Alle 135 Teilnehmenden schlossen das Training ab und in beiden Formaten traten keine kritischen Probleme auf. Kleine technische Probleme während des Telemedizinformats konnten leicht gelöst werden. Alle Teilnehmenden schienen mit dem Inhalt des Trainings sehr zufrieden zu sein (siehe Tabelle 2 [Tab. 2]). Es wurden keine signifikanten Unterschiede zwischen der Präsenz- und der Telemedizingruppe festgestellt. Beide Gruppen fanden die Patient*innenfälle interessant (Präsenz: 4,68±0,49; Telemedizin: 4,66±0,48) und erkannten die Lösung der Patient*innenfälle meist nicht sofort (Präsenz: 2,75±0,88; Telemedizin: 2,75±0,76). Was das Telemedizinformat betrifft (siehe Tabelle 3 [Tab. 3]), so fanden die Teilnehmenden es als Training für ihre Abschlussprüfung sehr nützlich (4,94±0,24) und meinten, dass ein solches Training während des gesamten PJ angeboten werden sollte (4,94±0,24). Die Teilnehmenden waren der Meinung, dass das Telemedizintraining sehr nützlich sei um die Übernahme von ärztlicher Verantwortung zu üben (4,75±0,50) und dass es im Medizinstudium ab dem 4. Studienjahr angeboten werden sollte (4,56±0,61).


Diskussion und Schlussfolgerung

Die Umstellung eines Trainings, das einen ersten Arbeitstag in der ärztlichen Weiterbildung im Krankenhaus simuliert, von einem Präsenz- auf ein Telemedizinformat führte zu keinen signifikanten Veränderungen in der hohen Bewertung des Nutzens der Trainingsinhalte. Die Teilnehmenden wünschten sich mehr Angebote von Trainingsmöglichkeiten in diesem Format, das – mit Gestaltung und Inhalt – dazu beitragen könnte, den Übergang vom Medizinstudium zur ärztlichen Weiterbildung zu verbessern [13]. Da die Studierenden – unabhängig vom Trainingsformat – berichteten, dass sie die Lösungen für die Patient*innenfälle nicht sofort kannten, scheint unser Training ein nützliches Lehrmittel zu sein, um die diagnostische Entscheidungsfindung der Studierenden zu verbessern [14]. Der für das klinische Argumentieren relevante Kontext der Patient*innenfälle [15] wurde so gestaltet, dass beide für das klinische Argumentieren wichtigen Wege, Mustererkennung und analytisches Denken [16], in der Bearbeitung der Patient*innenfälle angewandt werden mussten. Dies scheint erfolgreich funktioniert zu haben. In seinem Telemedizinformat kann unser kompetenzbasiertes Training Medizinstudierenden im PJ unabhängig von ihrem derzeitigen Studienort problemlos angeboten werden.


Förderung

Dieses Projekt wurde durch die Joachim Herz Stiftung unterstützt. Die Claussen Simon Stiftung unterstützte das Projekt zusätzlich mit fünf Tablet Computern.


Ethik

Diese Studie wurde in Übereinstimmung mit der Erklärung von Helsinki durchgeführt und die Ethik-Kommission der Ärztekammer Hamburg genehmigte die Studie und bestätigte ihre Unbedenklichkeit.
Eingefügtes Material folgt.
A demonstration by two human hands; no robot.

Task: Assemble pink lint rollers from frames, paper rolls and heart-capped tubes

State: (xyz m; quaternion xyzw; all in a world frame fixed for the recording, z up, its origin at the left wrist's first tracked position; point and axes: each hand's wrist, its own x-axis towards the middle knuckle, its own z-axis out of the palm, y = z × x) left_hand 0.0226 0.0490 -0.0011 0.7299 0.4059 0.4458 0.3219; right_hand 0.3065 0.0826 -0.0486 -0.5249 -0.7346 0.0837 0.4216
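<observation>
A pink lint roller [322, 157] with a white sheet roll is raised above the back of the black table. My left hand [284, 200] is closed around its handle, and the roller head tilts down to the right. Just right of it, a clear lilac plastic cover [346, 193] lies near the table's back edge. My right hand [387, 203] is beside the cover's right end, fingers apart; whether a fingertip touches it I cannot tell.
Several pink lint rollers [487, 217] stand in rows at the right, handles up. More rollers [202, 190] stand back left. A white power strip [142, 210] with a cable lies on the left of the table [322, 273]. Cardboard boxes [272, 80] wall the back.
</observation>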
Die Studie schloss ein schriftliches Einverständnis der Teilnehmenden ein und die Teilnahme war freiwillig und anonymisiert (Referenz-Nummer: PV3649).


Danksagung

Wir danken allen Medizinstudierenden, die am Training teilgenommen haben, und den Schauspielern und Schauspielerinnen Christian Bruhn, Christiane Filla, Franziska Herrmann, Ulrike Johannson, Thomas Klees, Thorsten Neelmeyer, Frank Thomé und Claudia Wiedemer, die uns dabei unterstützt haben, das Training trotz der COVID-19 Pandemie zu realisieren.


Interessenkonflikt

Die Autorinnen erklären, dass sie keinen Interessenkonflikt im Zusammenhang mit diesem Artikel haben.